Well, that comes in when you decide how to write the integrand. If x is the location of a point of the rod, how would you write an expression for the distance from that point to the point where you want to find E?

7. Sep 17, 2012

### Unbounded

I'm not quite sure I follow.

If I visualize the point as (.07m + .36m) = .43m from the origin, I would obtain a distance Δx = .29m.

So would I just place this as r in the formula E = ∫keq/r^2, change the q into λdx, and solve accordingly?

8. Sep 17, 2012

### TSny

Since x is the variable of integration, you need to express r in terms of x. r is the distance from an element of charge of the rod to the field point. For an element of charge located on the x-axis at position x, how would you express r in terms of x?

9. Sep 17, 2012

### Unbounded

So if r varies with x would it be r = (.29 + x)?

EDIT: Actually, that doesn't sound quite right.

as x increases, the distance between the charge and the point decreases, so the value of r would have to decrease as x increases.

Last edited: Sep 17, 2012
10. Sep 17, 2012

### TSny

If point A is on the x-axis at x = 3 and B is on the x-axis at x = 5, how do you get the distance from A to B?

Likewise, if an element of charge is located at x = x and the field point is located at x = .43 m, how do you get the distance from the element of charge to the field point (r)?

11. Sep 17, 2012

### Unbounded

So r = (.43 - x), as x varies from 0 to .14. This seems like it would be correct because at x = 0, (the left end of the rod) r = .43, and at x = .14,(the right end of the rod), r would equal .29, which was established earlier as the distance between the right end of the rod and the point p. Most importantly, if x =.07, the center of the rod, r will equal .36m, which is the distance between the center and the point p.

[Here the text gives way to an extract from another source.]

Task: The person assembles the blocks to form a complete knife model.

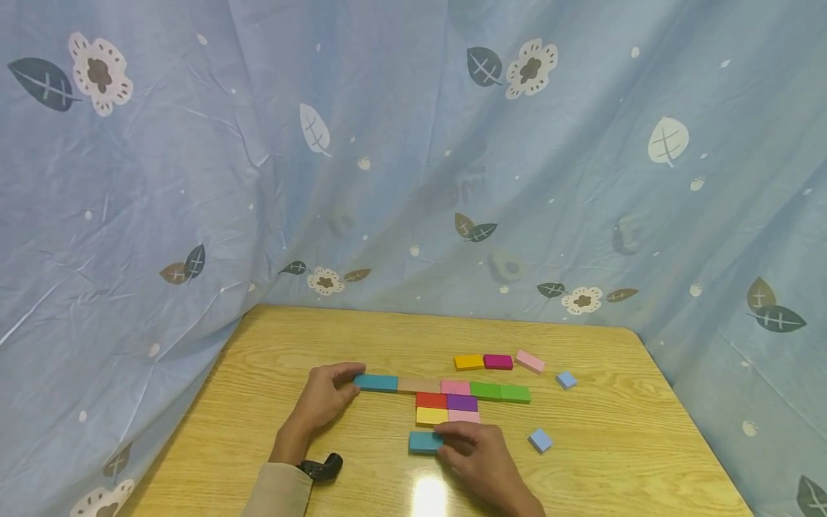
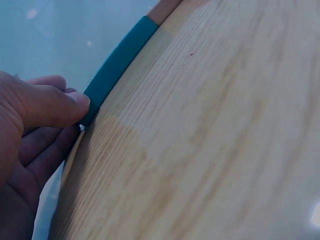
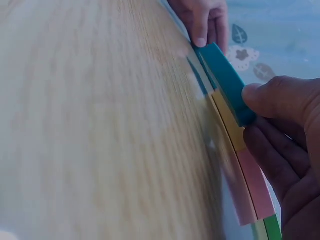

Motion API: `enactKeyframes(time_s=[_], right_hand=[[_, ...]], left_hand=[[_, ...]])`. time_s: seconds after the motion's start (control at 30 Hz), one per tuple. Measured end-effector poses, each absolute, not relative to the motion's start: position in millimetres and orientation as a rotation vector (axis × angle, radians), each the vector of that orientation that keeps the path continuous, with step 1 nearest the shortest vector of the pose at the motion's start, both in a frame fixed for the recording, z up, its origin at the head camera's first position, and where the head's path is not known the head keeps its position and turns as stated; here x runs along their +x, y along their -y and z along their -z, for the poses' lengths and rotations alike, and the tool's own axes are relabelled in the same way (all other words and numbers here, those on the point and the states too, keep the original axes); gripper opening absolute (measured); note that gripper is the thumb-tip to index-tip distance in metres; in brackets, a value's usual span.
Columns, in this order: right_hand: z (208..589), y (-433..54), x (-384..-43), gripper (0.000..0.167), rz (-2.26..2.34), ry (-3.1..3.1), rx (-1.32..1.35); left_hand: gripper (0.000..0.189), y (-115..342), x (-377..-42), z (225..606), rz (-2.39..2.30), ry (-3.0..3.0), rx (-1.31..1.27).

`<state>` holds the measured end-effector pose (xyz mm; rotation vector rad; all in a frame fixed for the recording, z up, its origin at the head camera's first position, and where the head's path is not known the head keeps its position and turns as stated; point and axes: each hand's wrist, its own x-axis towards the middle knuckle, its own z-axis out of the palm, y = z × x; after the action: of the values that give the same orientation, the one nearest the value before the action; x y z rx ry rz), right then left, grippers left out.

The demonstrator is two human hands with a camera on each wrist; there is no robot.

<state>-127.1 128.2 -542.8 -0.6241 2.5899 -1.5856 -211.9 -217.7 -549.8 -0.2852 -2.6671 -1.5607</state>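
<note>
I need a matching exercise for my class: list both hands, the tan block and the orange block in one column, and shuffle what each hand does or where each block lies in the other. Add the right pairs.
Column one
1. Left hand
2. Right hand
3. Tan block
4. Orange block

Column two
A. Between the far teal block and a pink block
B. Pinching the near teal block
C. Just left of the magenta block
D. Pinching the left end of the far teal block

Right pairs: 1-D, 2-B, 3-A, 4-C
</note>
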Motion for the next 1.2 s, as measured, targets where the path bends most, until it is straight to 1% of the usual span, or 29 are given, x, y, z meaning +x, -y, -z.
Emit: enactKeyframes(time_s=[0.27,0.37,0.53,0.63,0.93,1.2], right_hand=[[546,-131,-124,0.03,1.407,-2.767,-0.601],[547,-131,-123,0.032,1.424,-2.82,-0.653],[545,-127,-123,0.03,1.551,-2.811,-0.797],[544,-124,-123,0.029,1.55,-2.77,-0.842],[541,-121,-130,0.029,1.362,-2.85,-0.847],[540,-120,-134,0.027,1.337,-2.859,-0.806]], left_hand=[[0.044,218,-211,547,1.588,2.654,-0.289],[0.044,218,-211,547,1.587,2.666,-0.28],[0.044,218,-211,548,1.586,2.663,-0.278],[0.044,218,-211,548,1.594,2.657,-0.281],[0.044,218,-211,548,1.585,2.664,-0.276],[0.044,217,-211,549,1.568,2.663,-0.286]])
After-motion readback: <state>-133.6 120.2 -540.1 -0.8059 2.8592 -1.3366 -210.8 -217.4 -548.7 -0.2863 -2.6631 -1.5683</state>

So if I understand this, my entire formula would look something like:

E =0.14keλdx/(.43-x)2

Where λ = Q/l?

12. Sep 17, 2012

### TSny

You got it. Good work!

13. Sep 17, 2012

### Unbounded

Thank you! I really appreciate the help!

14. Sep 17, 2012

### TSny

You're very welcome. For practice you might see if you can get the same result by choosing the origin at the center of the rod.